Faié Afrikan Art Gallery Presents: “Watercolors” by Emmanuel Owusu Dartey 1991-1993
Please join Faié Afrikan Art September 24, 2021 6:00-8:00 For our Close Out Show
Artist Discussion: The Art of Emmanuel Owusu Dartey
Watercolor Painting Demonstration: By Chicago-based painter Dayo Laoye, who also works in watercolor and was trained in Africa.
As we continue to live our days in partial lockdown it’s easy to imagine a getaway by the sea. To see boats gently bobbing in the ocean, and to smell the saltwater as it laps against the shore is at once both mesmerizing and tranquil. Emmanuel Owusu Dartey’s watercolor paintings can transport you to such a place. The renowned Ghanaian artist was the head of the Department of Painting and Sculpture at Kwame Nkrumah University of Science and Technology (KNUST) in Kumasi, Ashanti, Ghana. He died in August 2018.
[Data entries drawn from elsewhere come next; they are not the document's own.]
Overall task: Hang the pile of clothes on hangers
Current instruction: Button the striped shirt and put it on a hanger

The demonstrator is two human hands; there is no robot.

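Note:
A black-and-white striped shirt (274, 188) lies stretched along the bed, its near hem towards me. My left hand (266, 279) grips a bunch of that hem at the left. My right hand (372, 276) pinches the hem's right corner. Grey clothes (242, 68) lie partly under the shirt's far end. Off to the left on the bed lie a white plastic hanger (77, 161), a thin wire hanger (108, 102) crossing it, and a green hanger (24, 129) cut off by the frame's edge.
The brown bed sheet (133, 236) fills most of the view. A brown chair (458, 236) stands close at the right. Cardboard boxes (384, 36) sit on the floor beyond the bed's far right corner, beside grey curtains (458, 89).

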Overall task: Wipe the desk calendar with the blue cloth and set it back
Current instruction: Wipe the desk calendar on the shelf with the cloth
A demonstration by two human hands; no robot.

Similar to his American counterpart, Lois Mailou Jones, who painted watercolor sketches of her beloved Martha’s Vineyard, Dartey’s paintings presented unobstructed views of the seaside community of his birth and market scenes embodying the ebb and flow of rural life. His work is said to be both ‘stubbornly elusive and transparent' at the same time.
Born in 1927 in Mamfe, Akwapim, Dartey was a member of the Akwapim Six one of the earliest art societies in Ghana. The collective was led by Dr. Oku Ampofo, a medical practitioner with a deep interest in art. The school was known at that time as the Kumasi College of Technology (KCT) and grew out of King Asantehene Agyeman Prempeh's I plans to establish a university in Kumasi as part of his drive towards modernization of his Ashanti kingdom.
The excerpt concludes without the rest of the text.